This question is not super clear, but it seemed like there might be enough use cases to go for it. I added a few more data frames to a, constructed similarly, because the sample you used is too small to really see what you need to deal with.

library(tidyverse)

set.seed(123)
a <- list(
  mtcars %>% as_tibble() %>% select(-vs), 
  mtcars %>% as_tibble() %>% sample_n(17),
  mtcars %>% as_tibble() %>% slice(1:10),
  mtcars %>% as_tibble() %>% select(mpg, cyl, disp)
) 
# same construction of b as in the question

You can use purrr::reduce to carry out the inner_join call repeatedly, returning a single data frame of nested data frames. That's straightforward enough, but I couldn't figure out a good way to supply the suffix argument to the join, which assigns .x and .y by default to differentiate between duplicate column names.

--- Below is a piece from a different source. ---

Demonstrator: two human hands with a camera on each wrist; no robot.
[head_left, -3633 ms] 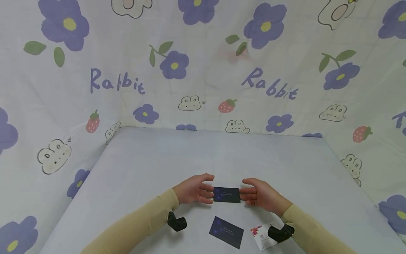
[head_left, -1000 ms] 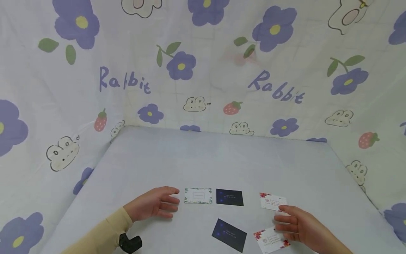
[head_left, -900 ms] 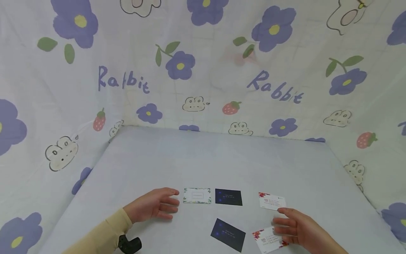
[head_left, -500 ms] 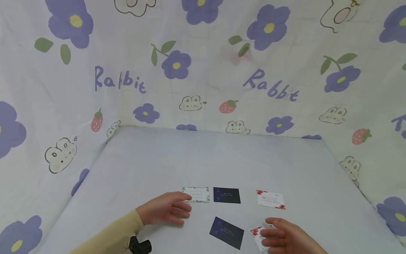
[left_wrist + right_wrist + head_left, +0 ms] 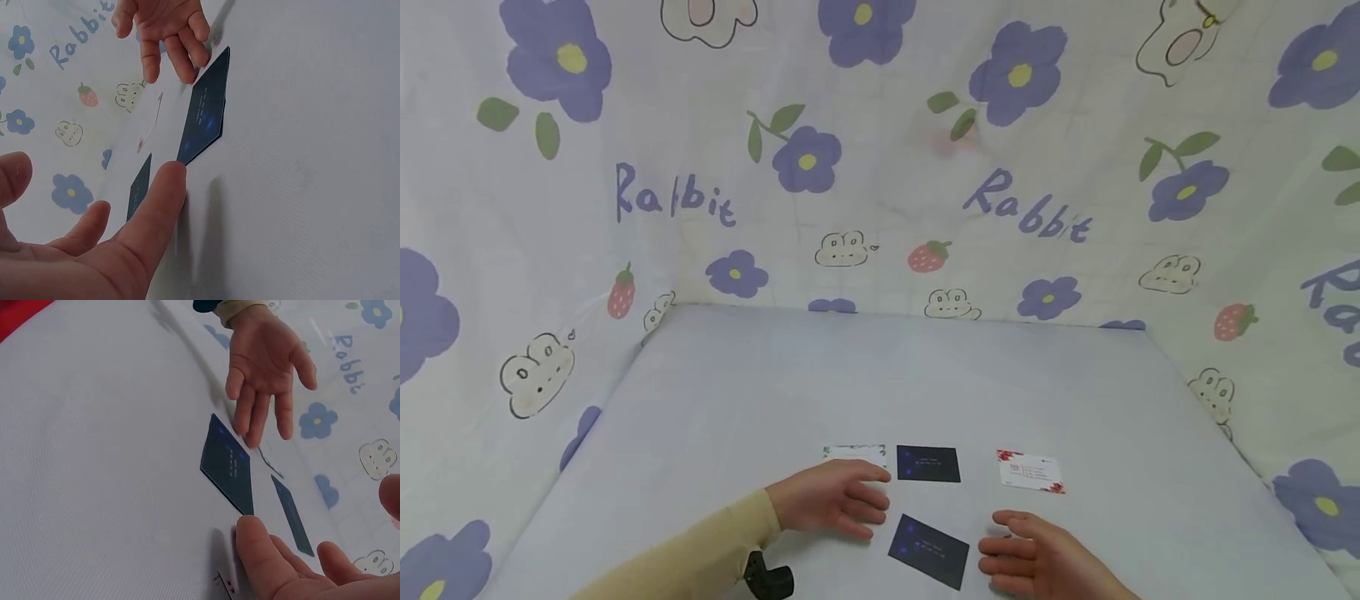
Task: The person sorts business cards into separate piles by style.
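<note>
Between my two hands lies a dark blue business card [image 5: 929, 551], tilted on the white table. My left hand [image 5: 831, 500] is at its left, fingers loosely extended and holding nothing; in the left wrist view a fingertip [image 5: 172, 172] overlaps the card's near corner. On the other side my right hand [image 5: 1037, 554] has its fingers pointing at the card's right edge, also holding nothing. Under the right hand a second red-flowered white card is mostly hidden; a corner of this card [image 5: 226, 586] shows in the right wrist view.
Farther back, a row holds a leaf-bordered white card [image 5: 854, 452], partly covered by my left hand, another dark card [image 5: 928, 463] and a red-flowered white card [image 5: 1032, 472]. A patterned curtain [image 5: 895, 192] encloses the table [image 5: 880, 375]. A black wrist camera [image 5: 767, 577] sits at my left sleeve.
Both hands were at the ends of the back dark card, then spread apart to the outer cards. Now they have closed in toward the front dark card, left hand moving right, right hand moving left.
</note>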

So you get these weird names:

b %>%
  reduce(inner_join, by = "class")
#> # A tibble: 2 x 5
#>   class data.x            data.y           data.x.x         data.y.y       
#>   <dbl> <list>            <list>           <list>           <list>         
#> 1     1 <tibble [11 × 10… <tibble [8 × 11… <tibble [3 × 11… <tibble [17 × …
#> 2     0 <tibble [21 × 10… <tibble [9 × 11… <tibble [7 × 11… <tibble [15 × …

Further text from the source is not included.